On the tail of my last post about the female-centric relationship at the heart of Disney-Pixar's Brave, I wanted to expand and discuss a few of the things I liked about the film... and a few of the things I found lacking. I decided to start with one of my favorite elements of the film and again affirm that I enjoyed it as a whole, because too often criticism of a piece of media is seen as disapproval or dislike of that media. And that's not true. Some of my very favorite books and films feature problematic elements, and I know that. Even so, that doesn't mean the film is BAD or that I think NO ONE SHOULD WATCH IT. In fact, it means that despite its flaws, I STILL REALLY LIKED IT. But I am an analytical reader and viewer. It's part of my reading/viewing style to mentally break down a film and examine its implications and themes.
Also, there will be a few minor spoilers in this post, but nothing that will spoil any major plot elements for you.
To briefly rehash Monday's post, one of my favorite parts about Brave is the relationship between the main character (Merida) and her mother (Elinor). It's a familiar struggle between what the mother views as an admirable life and what the daughter wants to do differently. I think it's telling that I immediately latched on to this relationship because of the fact that it is SO UNBELIEVABLY RARE to see a major blockbuster film release with a primary focus on a female-centric relationship. The portrayal isn't perfect -- as I mentioned, it's a very familiar trope -- but even so, it's a stirring story of a mother and daughter learning to appreciate one another and grow in their relationship. And I can't help but love that. Family stuff punches me right in the gut, what can I say.
Likewise, I enjoyed the warmth and humor of the film, as well as the gorgeous animation. And the music omggggg. Sucker for anything Celtic.
All of that said, I wasn't as blown away as I wanted to be. Some of the themes felt surprisingly one-note. @phirephoenix sent me a link to this blog post, which hits on a number of the struggles I was having very well. I won't rewrite that post, but suffice to say I was also bothered by what felt like a pretty small-scale scope of "girl does some pretty neat stuff and then ends up back in almost exactly the same role she had before she left." I mean, compare to something like How To Train Your Dragon, where the hero starts the story on the bottom rung of the ladder and finishes not only a seasoned hero, but also changes the entire structure of his society (not Pixar, but still comparable).

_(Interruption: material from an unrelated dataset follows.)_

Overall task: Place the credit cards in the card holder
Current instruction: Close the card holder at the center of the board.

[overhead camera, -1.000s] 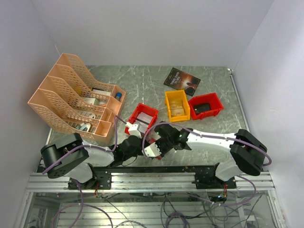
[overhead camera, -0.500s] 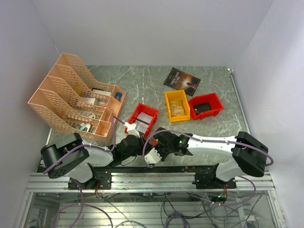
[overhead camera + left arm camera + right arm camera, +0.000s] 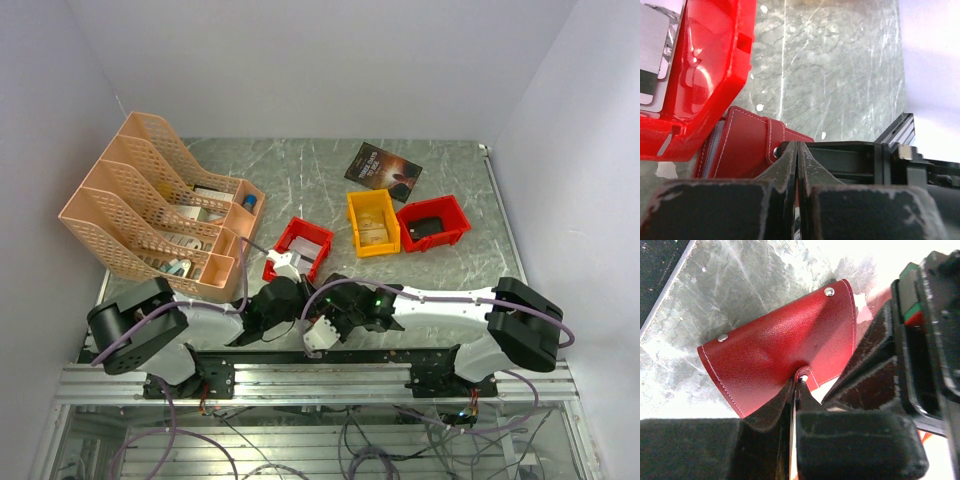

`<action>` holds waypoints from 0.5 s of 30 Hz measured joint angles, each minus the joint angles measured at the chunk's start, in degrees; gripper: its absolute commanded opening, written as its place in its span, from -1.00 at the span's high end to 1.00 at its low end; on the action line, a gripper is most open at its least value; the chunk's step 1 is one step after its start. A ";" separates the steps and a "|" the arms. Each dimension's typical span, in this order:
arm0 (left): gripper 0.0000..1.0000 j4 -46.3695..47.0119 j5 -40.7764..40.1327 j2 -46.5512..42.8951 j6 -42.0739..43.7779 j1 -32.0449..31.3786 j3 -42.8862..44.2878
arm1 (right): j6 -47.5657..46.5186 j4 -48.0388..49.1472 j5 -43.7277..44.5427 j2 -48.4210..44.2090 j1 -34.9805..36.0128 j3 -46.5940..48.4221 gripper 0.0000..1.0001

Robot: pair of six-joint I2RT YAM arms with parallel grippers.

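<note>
The dark-red card holder (image 3: 742, 145) lies at the table's near edge, beside the corner of a red bin (image 3: 715, 65). My left gripper (image 3: 797, 147) is shut on its edge next to a snap stud. My right gripper (image 3: 797, 382) is shut on the holder's (image 3: 775, 347) snap tab from the opposite side. In the top view the two grippers, left (image 3: 290, 298) and right (image 3: 325, 315), meet and hide the holder. Pale credit cards (image 3: 652, 55) lie in that red bin (image 3: 300, 247). More cards (image 3: 373, 230) lie in the yellow bin (image 3: 372, 200).
A second red bin (image 3: 432, 222) with a dark item stands right of the yellow one. A dark booklet (image 3: 383, 166) lies at the back. A peach file rack (image 3: 150, 200) fills the left side. The metal rail (image 3: 320, 375) runs just below the grippers.
Both grippers have shifted a little toward the near edge, staying together at the holder. The right wrist has moved left and down.
</note>
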 measured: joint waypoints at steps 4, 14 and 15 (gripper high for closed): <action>0.86 0.39 0.28 3.08 -0.15 0.00 0.52 | 0.07 0.00 0.33 0.11 0.20 0.09 0.89; 0.81 -4.37 -1.49 -2.93 0.37 0.44 0.48 | 5.88 -2.71 -6.34 -0.24 -3.21 2.45 0.35; 0.80 -6.47 -2.23 -6.43 1.05 0.44 0.33 | 8.02 -5.20 -10.38 -1.42 -6.03 2.80 0.31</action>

While I truly enjoyed Merida and Elinor's interactions, I couldn't help but notice that despite this female-centric storyline, there really weren't many other female characters of note. There's the witch, who's portrayed as either silly/bumbling or intentionally deceptive based on how you choose to read the character, and the servant/nurse character, Maudie, who barely speaks throughout the film apart from some unintelligible gibbering. There are a few unnamed female servants who drift about, but outside this, the cast is almost entirely male.
And let's talk about the male cast, shall we? Very stereotypically male, including large prides and the constant need to physically fight and one-up each other. Most, if not all, are portrayed as mischievous fools who can't speak articulately or control their tempers. They seem constantly on the verge of declaring war on one another until Elinor or Merida come along to calm their shit down. One might view this as a "feminist" (har har) portrayal of silly men who need women to come clean up their mess, but in reality, it's damaging to both sexes. Elinor has hints of overpowering shrew who emasculated her husband ("yes dear!"), and men are once again portrayed as brainless apes who can't help their silly man ways. And this may seem solely belittling to men (which, I mean, it is), but it also encourages the belief of "boys will be boys," as though men don't know better or can't help behaving boorishly or wanting to drink and fight and bone all the time. It excuses them of responsibility. It's just in their nature!

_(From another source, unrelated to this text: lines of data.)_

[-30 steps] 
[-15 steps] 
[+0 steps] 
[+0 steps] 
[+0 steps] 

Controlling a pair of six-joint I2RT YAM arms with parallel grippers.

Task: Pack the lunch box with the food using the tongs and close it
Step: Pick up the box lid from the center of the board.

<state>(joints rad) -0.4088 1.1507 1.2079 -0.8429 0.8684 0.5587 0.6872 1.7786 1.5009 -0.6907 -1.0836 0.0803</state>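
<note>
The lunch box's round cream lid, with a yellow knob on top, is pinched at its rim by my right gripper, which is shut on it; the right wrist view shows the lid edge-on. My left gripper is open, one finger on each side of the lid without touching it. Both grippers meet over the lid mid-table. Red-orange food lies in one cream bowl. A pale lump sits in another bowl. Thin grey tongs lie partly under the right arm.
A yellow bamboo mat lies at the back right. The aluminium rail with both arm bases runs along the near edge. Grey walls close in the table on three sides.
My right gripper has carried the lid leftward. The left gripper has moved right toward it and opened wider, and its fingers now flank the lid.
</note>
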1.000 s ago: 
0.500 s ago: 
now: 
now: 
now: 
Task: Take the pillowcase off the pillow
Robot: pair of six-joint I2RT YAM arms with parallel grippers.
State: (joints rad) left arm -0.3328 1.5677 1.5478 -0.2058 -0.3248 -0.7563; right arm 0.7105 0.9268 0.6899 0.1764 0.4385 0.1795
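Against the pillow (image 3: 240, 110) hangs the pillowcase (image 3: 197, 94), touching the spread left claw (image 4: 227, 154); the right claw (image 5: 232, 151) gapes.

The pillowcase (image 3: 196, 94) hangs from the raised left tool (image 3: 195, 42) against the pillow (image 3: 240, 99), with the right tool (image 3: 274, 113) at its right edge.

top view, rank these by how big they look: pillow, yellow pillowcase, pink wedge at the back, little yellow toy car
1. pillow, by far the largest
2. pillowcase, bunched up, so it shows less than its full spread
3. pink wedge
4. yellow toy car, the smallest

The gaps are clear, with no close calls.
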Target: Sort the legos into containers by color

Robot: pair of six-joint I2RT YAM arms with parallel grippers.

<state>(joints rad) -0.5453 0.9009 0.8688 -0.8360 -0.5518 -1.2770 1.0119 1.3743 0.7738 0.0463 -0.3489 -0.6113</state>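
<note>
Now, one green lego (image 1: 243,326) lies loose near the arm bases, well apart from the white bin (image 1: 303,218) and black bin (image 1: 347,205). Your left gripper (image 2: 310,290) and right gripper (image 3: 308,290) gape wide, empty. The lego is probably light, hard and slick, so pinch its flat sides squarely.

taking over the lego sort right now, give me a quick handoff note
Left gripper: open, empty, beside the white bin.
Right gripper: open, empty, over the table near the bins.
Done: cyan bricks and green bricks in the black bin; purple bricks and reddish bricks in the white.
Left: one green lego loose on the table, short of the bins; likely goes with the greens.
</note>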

Merida is a somewhat stereotypical tomboy, which is another trope we see often -- she likes to shoot arrows and let her messy mane flow in the wind! She hates all of her mother's "lady lessons!" She doesn't want to think about marriage and boys, ugh! And look, I don't really have a problem with this trope in general. I've been known to use this trope. I've also been known to use the trope of a girl butting against the more archaically gendered role her mother set for her. However, I think it's important to be careful not to belittle the feminine when we examine a trope like this. If we're not careful, it's really easy to imply that anything "ladies" do is pointless. No, it's not right for a mother to force her daughter to go against her nature or marry without consent. But likewise, it's not really okay for the daughter to bash her mother's role as a more traditional homemaker unchecked. Most of the mothers in storylines such as these are doing the best they can with the lot they were dealt in life. I do feel that Brave at least attempted to let the women come to an understanding and see one another's point of view. We don't really see Merida admitting that her mother's form of femininity can be a good thing, but it's somewhat implied.

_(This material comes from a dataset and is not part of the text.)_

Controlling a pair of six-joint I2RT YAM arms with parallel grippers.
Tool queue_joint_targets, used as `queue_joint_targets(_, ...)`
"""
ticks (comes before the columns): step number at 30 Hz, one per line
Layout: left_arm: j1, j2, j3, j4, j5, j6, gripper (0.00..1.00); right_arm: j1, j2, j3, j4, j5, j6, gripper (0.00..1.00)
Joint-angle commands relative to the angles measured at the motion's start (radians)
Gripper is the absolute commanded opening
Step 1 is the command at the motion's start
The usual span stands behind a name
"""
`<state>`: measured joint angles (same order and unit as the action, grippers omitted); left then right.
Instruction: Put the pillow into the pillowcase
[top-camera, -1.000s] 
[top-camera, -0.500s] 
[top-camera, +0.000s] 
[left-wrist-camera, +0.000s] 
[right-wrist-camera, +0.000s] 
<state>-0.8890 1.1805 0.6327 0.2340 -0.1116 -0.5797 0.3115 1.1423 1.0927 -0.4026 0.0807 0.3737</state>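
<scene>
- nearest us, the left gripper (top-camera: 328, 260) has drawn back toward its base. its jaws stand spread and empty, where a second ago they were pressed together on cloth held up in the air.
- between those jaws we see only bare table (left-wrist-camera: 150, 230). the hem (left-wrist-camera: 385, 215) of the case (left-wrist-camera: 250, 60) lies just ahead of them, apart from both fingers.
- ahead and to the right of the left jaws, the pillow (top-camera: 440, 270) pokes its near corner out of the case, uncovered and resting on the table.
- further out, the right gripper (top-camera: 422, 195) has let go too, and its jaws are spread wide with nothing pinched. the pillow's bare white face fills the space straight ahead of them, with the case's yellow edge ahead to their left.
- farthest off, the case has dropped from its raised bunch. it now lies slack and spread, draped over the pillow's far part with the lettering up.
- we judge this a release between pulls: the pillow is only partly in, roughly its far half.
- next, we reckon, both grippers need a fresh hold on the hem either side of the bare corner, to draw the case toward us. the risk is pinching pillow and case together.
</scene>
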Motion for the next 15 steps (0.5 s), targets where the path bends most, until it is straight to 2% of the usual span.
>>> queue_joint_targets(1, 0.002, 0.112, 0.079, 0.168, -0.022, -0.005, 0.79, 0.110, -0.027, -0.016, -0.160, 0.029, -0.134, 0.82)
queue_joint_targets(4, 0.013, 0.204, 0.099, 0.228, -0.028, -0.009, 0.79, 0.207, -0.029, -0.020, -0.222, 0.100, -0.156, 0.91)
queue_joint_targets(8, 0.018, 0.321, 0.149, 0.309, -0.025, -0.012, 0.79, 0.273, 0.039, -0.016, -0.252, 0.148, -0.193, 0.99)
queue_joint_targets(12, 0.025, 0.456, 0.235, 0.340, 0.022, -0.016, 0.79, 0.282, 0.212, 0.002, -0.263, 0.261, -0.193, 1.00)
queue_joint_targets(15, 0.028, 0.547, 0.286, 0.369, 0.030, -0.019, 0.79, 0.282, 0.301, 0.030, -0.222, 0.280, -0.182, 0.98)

As mentioned in the blog post I linked earlier, there were issues with the lack of additional themes and the fact that nothing *really* changes in Merida's life except that she perhaps has a better bond with her mother and a little more freedom in her choices. For all the talk of "changing your fate," there's not much in the way of actual fate-changing. Despite this, I do continue to admire the mother-daughter relationship that comprises the heart of the film.
Additionally, I appreciated that during the final showdown of the film's climax, both ladies got their chance to shine and save the day. I also really liked Merida's relationship with her father, King Fergus. I wish he hadn't locked her up "for her own good" at one point, but overall, I thought their relationship was very sweet and supportive. He doesn't try to force her to act a certain way. He appreciates her adventurer's spirit and gifts her with her first bow. He jokes with her about her supposed suitors and the silliness of the ritual. And all the while, I never got the impression that he was treating her "like a boy" or that he wished she were a son. I liked that Merida's decision about the betrothal ritual was supported by the male suitors. All good things.
At the end of the day, I did really enjoy Brave, though I do wish the filmmakers had reached still further in creating a more layered story. I eagerly await the day when there are more than a scant handful of meaningful female characters who have relationships with one another outside of the context of men. I look forward to seeing portrayals of femininity as strong and interesting in its own right. I do think there's a seed of something great in the center of Brave, I only wish it had been cultivated a little more. While I liked this film a whole lot, I think my go-to animated film with a heartfelt female relationship remains Lilo & Stitch.
Have you seen Brave yet? What did you think?